Before the raid, Defence Minister Shaul Mofaz said Israel would keep targeting Hamas, a group dedicated to the destruction of the Jewish state.
"If we will continue, in a determined way, with our strikes against Hamas and other terror groups ... including action against those leaders, we will bring more security to Israeli citizens," Mofaz said.
Sources in Hamas said it had appointed a supreme leader and a new chief for the Gaza Strip to replace Yassin, Hamas' founder and spiritual leader who was killed in an Israeli helicopter missile strike outside a mosque.
Both Khaled Meshaal, believed by Israel to be in Syria, and al-Rantissi are opposed to any deal with the Jewish state.
While security forces were on high alert in Israeli cities for the painful payback Hamas has promised, violence mounted on the Israel-Lebanon border, where Israeli aircraft killed two members of a Palestinian rocket-launching squad yesterday.

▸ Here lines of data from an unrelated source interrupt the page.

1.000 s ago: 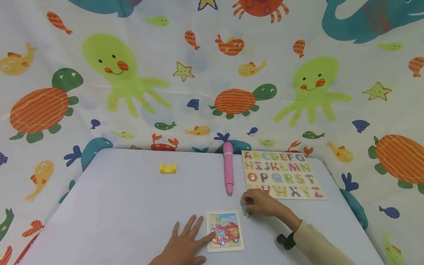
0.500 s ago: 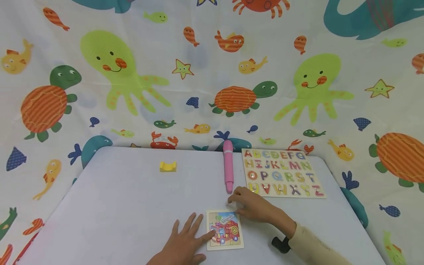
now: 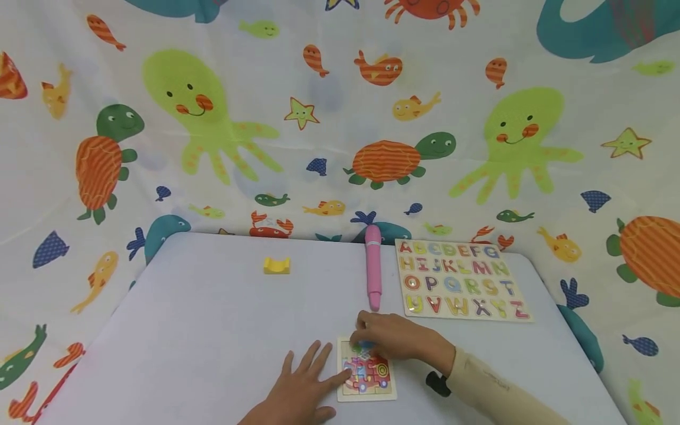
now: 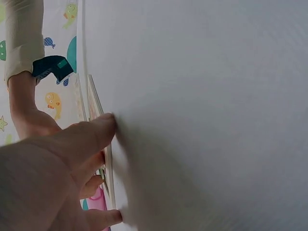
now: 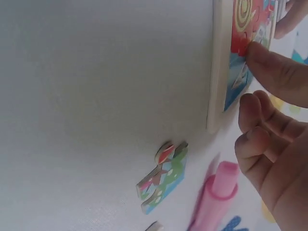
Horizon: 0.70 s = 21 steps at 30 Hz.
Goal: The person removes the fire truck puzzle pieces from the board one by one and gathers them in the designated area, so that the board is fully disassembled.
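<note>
Right hand [image 3: 390, 336] farther over one puzzle [image 3: 366, 379]

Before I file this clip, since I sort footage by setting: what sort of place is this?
Probably a children's play or learning corner: a fire-engine jigsaw puzzle and a wooden alphabet board lie on a white table, before a sea-creature-print cloth.

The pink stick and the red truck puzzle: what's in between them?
In the head view, the right hand is between the pink stick and the puzzle, covering part of the puzzle's top edge.
</note>
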Each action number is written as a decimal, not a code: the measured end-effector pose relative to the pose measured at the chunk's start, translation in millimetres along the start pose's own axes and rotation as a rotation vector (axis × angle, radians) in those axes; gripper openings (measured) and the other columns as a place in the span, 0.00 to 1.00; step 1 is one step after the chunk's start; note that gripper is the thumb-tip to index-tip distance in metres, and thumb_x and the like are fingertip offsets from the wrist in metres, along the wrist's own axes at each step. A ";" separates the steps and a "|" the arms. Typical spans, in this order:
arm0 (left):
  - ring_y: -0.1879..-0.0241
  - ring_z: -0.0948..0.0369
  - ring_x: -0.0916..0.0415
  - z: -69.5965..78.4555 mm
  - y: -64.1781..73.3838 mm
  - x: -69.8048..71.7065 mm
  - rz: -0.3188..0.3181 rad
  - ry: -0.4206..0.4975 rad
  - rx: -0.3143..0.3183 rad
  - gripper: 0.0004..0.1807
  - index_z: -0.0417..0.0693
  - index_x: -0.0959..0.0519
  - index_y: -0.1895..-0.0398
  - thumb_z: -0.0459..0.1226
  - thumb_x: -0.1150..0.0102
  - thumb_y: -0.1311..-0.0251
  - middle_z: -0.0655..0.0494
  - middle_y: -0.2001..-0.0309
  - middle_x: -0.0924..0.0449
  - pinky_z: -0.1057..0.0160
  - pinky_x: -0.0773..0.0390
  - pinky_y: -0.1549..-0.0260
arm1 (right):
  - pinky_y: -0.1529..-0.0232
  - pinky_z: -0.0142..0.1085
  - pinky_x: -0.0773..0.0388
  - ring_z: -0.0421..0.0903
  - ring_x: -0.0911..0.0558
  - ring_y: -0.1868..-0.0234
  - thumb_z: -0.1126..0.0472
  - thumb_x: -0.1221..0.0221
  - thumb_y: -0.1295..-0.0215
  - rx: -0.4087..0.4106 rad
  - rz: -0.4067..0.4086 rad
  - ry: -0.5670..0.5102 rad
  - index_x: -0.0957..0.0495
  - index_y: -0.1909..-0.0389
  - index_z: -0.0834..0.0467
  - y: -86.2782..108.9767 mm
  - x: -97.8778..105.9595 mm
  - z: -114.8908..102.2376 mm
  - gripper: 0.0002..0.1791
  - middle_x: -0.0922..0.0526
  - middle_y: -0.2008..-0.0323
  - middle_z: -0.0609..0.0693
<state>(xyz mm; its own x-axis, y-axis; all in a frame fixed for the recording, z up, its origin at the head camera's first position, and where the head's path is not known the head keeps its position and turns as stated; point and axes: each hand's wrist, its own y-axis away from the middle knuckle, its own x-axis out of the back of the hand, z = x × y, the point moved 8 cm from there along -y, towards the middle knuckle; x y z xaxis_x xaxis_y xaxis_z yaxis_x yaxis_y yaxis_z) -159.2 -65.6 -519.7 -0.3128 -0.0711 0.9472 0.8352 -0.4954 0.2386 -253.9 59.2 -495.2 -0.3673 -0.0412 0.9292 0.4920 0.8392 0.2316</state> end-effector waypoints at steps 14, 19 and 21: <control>0.24 0.42 0.47 0.1 -3.0 -2.3 -0.009 0.003 0.000 0.36 0.77 0.30 0.28 0.61 0.34 0.41 0.46 0.23 0.40 0.26 0.38 0.38 | 0.43 0.34 0.22 0.34 0.21 0.52 0.64 0.37 0.29 -0.005 0.133 -0.282 0.17 0.47 0.49 9.9 1.3 3.8 0.13 0.16 0.52 0.37; 0.24 0.41 0.48 -0.3 -4.4 -1.7 -0.010 0.006 0.004 0.36 0.77 0.30 0.27 0.61 0.35 0.40 0.46 0.23 0.41 0.26 0.39 0.37 | 0.58 0.30 0.22 0.35 0.24 0.63 0.64 0.37 0.30 -0.031 0.251 -0.428 0.18 0.55 0.51 34.1 28.9 25.8 0.07 0.20 0.64 0.39; 0.23 0.41 0.48 -1.0 -4.7 -0.8 -0.008 0.013 0.006 0.36 0.77 0.30 0.27 0.61 0.35 0.40 0.46 0.22 0.42 0.26 0.40 0.37 | 0.64 0.31 0.25 0.36 0.26 0.66 0.65 0.35 0.31 -0.088 0.263 -0.423 0.20 0.59 0.50 49.0 36.1 43.0 0.07 0.24 0.69 0.39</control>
<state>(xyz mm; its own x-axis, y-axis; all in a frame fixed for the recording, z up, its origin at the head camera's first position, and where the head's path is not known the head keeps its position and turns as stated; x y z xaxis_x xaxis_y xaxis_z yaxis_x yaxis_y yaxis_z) -163.4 -64.0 -521.8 -0.3257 -0.0784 0.9422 0.8354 -0.4906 0.2479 -277.0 122.2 -462.6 -0.5004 0.4041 0.7657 0.6690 0.7419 0.0457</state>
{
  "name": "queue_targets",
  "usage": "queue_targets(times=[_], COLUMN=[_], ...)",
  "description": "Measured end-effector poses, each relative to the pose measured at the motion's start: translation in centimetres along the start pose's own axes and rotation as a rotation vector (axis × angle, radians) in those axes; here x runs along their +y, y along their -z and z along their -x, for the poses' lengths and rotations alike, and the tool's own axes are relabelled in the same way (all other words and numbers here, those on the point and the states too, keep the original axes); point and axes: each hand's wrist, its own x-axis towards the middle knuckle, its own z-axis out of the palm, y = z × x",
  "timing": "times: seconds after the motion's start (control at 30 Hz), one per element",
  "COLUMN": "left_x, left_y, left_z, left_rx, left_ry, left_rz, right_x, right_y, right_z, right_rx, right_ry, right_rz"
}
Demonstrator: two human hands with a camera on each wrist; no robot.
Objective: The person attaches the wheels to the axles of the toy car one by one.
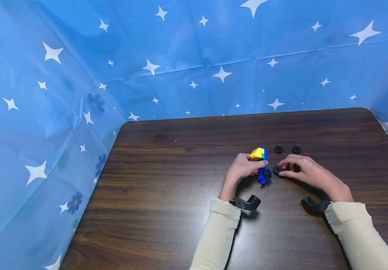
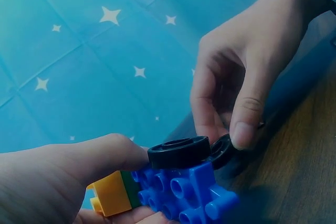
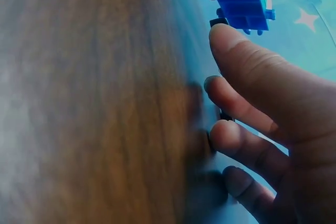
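My left hand (image 1: 241, 168) grips a small toy car of building bricks, with a blue base (image 2: 197, 190), a yellow brick (image 1: 257, 154) and a bit of green. A black wheel (image 2: 178, 153) is on the side of the blue base that faces the right hand. Thumb and fingers of my right hand (image 1: 306, 173) pinch another black wheel (image 1: 277, 170), just right of the car. In the left wrist view this wheel partly hides behind the one on the car. The right wrist view shows the blue underside (image 3: 239, 1) beyond my thumb.
Two more black wheels, a left one (image 1: 278, 149) and a right one (image 1: 296, 149), lie on the dark wooden table (image 1: 167, 180) beyond my right hand. A blue star-patterned cloth (image 1: 180, 45) hangs behind the table and along its left side.
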Motion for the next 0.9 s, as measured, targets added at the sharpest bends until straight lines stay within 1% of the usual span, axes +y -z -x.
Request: queue_targets(times=[0.17,0.27,0.47,0.73,0.9], left_x=[0.0,0.0,0.0,-0.1,-0.1], left_y=[0.0,0.1,0.3,0.1,-0.1], left_z=[0.0,0.0,0.1,0.1,0.1], left_rx=[0.004,0.003,0.003,-0.008,-0.004], left_ry=[0.002,0.002,-0.008,-0.021,-0.029], left_rz=[-0.01,-0.016,-0.02,-0.039,-0.042], right_x=[-0.1,-0.1,-0.2,-0.4,-0.6], right_y=[-0.3,-0.4,-0.9,-1.7,-1.9], right_z=[0.1,0.1,-0.2,-0.4,-0.3], right_rx=[0.041,0.064,0.145,0.273,0.318], right_ry=[-0.027,-0.03,-0.019,0.028,0.023], right_rz=[-0.013,-0.02,-0.028,-0.033,-0.049])
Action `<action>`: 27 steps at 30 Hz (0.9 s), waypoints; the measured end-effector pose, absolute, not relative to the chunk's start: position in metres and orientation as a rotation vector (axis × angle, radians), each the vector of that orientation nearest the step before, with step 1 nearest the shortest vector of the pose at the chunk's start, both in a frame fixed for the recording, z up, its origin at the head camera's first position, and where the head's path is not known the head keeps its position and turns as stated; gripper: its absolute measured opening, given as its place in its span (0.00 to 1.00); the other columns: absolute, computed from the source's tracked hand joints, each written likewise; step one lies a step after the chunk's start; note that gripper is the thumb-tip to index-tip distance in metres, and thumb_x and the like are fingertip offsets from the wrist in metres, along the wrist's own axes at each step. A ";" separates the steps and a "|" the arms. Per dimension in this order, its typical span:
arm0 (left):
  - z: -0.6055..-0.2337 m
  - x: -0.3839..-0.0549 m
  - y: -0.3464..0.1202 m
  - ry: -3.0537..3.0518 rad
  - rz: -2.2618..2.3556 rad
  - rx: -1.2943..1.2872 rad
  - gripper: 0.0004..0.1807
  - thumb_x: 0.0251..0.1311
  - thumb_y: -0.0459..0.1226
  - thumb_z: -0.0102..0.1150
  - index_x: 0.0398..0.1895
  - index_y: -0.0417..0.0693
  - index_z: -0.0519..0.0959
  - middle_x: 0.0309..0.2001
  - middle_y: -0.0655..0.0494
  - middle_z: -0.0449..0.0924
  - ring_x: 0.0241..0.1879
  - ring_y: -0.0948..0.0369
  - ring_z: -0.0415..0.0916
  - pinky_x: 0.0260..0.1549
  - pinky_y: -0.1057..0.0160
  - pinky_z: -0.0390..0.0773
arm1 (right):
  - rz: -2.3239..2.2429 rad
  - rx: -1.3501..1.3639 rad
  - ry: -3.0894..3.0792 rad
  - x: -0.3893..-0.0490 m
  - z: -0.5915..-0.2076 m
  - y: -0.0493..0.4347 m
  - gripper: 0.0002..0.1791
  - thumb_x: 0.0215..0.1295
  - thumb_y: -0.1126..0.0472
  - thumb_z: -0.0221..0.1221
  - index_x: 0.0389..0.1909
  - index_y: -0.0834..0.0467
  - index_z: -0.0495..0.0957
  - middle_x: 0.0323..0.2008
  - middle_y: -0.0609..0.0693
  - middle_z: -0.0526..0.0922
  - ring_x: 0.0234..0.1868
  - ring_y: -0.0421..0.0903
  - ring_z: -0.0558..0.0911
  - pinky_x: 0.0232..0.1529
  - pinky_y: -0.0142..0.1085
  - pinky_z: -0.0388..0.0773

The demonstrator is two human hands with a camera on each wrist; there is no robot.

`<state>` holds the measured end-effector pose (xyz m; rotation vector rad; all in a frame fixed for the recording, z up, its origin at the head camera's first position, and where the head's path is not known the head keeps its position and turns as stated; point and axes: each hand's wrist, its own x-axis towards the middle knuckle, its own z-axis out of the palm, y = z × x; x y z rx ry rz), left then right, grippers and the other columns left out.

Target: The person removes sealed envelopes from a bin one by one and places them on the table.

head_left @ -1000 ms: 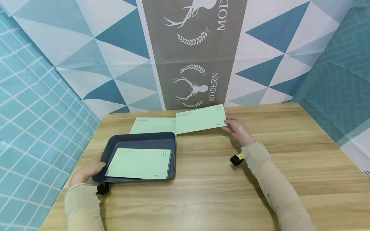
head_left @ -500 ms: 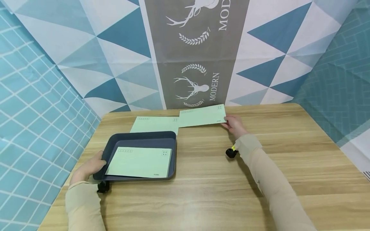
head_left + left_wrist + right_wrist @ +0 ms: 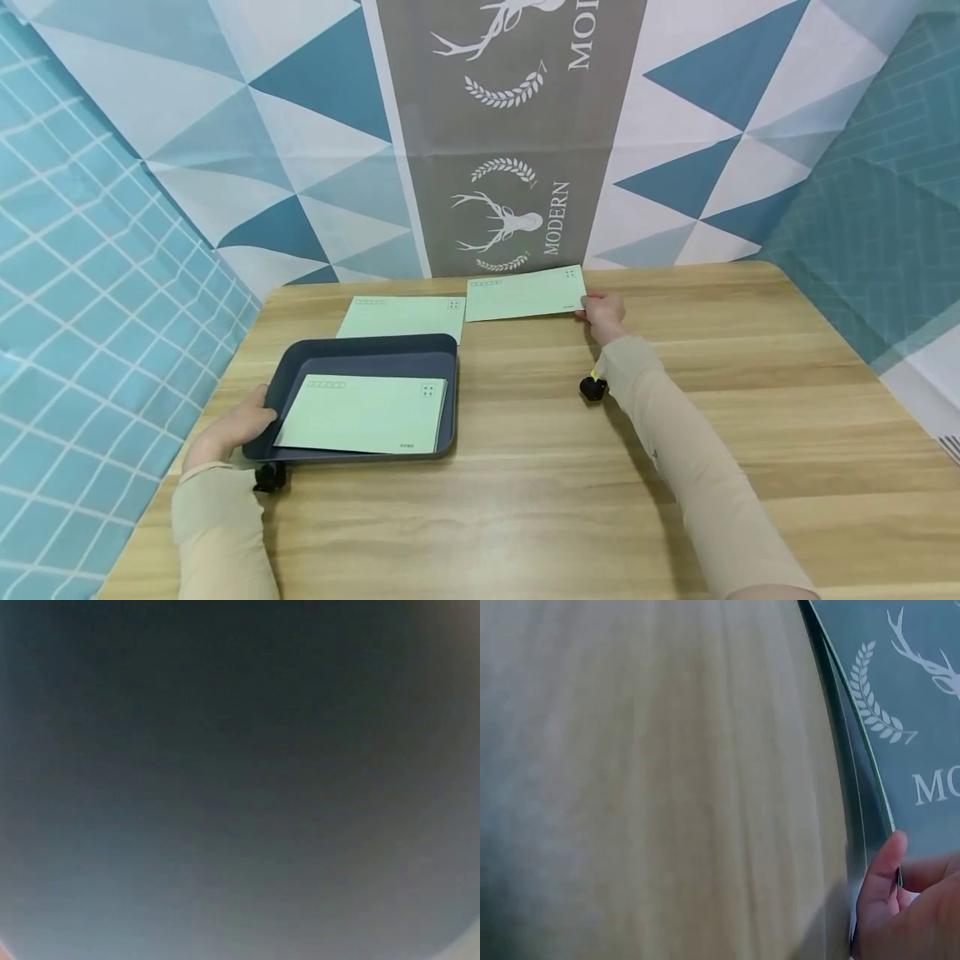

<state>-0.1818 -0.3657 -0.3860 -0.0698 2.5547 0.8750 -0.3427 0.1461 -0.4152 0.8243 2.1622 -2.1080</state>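
Note:
My right hand point(image 3: 604, 313) pinches the right end of a pale green envelope point(image 3: 525, 294) at the table's back edge. In the right wrist view, thumb and fingers point(image 3: 885, 877) close on the envelope's edge, which stands a little off the wood. Another green envelope point(image 3: 405, 315) lies flat to its left, its front part hidden behind a dark blue tray point(image 3: 375, 346). A small stack of green envelopes point(image 3: 363, 414) rests in that tray. My left hand point(image 3: 236, 425) grips the tray's left rim, thumb over the edge. The left wrist view is filled by a blurred dark surface.
The wooden table point(image 3: 525, 500) stretches in front of both arms and to the right. A patterned cloth backdrop point(image 3: 510, 150) rises right behind the table's back edge. Tiled-pattern cloth point(image 3: 97, 292) stands along the left side. A small black camera sits at each wrist.
My right hand has moved back and slightly left, lowering the envelope toward the table beside the flat one, which is now fully uncovered by it. The left hand stays on the tray.

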 end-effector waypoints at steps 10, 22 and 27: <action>-0.382 -0.184 -0.365 2.507 0.929 -0.087 0.37 0.58 0.31 0.32 0.63 0.19 0.29 0.63 0.20 0.26 0.63 0.30 0.27 0.60 0.35 0.37 | -2.169 0.858 2.114 -0.347 -0.412 0.149 0.21 0.58 0.72 0.53 0.55 0.65 0.71 0.55 0.59 0.73 0.19 0.34 0.76 0.42 0.28 0.78; -0.384 -0.184 -0.365 2.537 0.893 -0.065 0.31 0.57 0.30 0.31 0.60 0.17 0.40 0.62 0.17 0.36 0.62 0.29 0.36 0.58 0.34 0.44 | -1.636 0.575 2.696 -0.341 -0.416 0.142 0.18 0.56 0.70 0.53 0.48 0.66 0.76 0.45 0.61 0.79 0.39 0.48 0.80 0.44 0.35 0.76; -0.385 -0.183 -0.365 2.554 0.877 -0.048 0.28 0.56 0.30 0.32 0.58 0.19 0.45 0.59 0.19 0.45 0.59 0.32 0.47 0.56 0.36 0.52 | -1.342 0.486 2.918 -0.344 -0.418 0.144 0.17 0.52 0.70 0.52 0.44 0.66 0.78 0.46 0.60 0.79 0.50 0.56 0.74 0.53 0.42 0.68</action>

Bush, in his first personal remarks on the killing of Yassin, backed what he called Israel's right to defend itself against terror but injected a note of caution. "And as she does so, I hope she keeps consequences in mind as to how to make sure we stay on the path to peace."
Bush said he hoped to send high-level emissaries to the Middle East next week to see if anything can be done to revive derailed Israeli-Palestinian peace negotiations.
The 15-member United Nations Security Council held a debate on Yassin's killing after Arab ambassadors and the US failed to agree on a statement criticising Israel.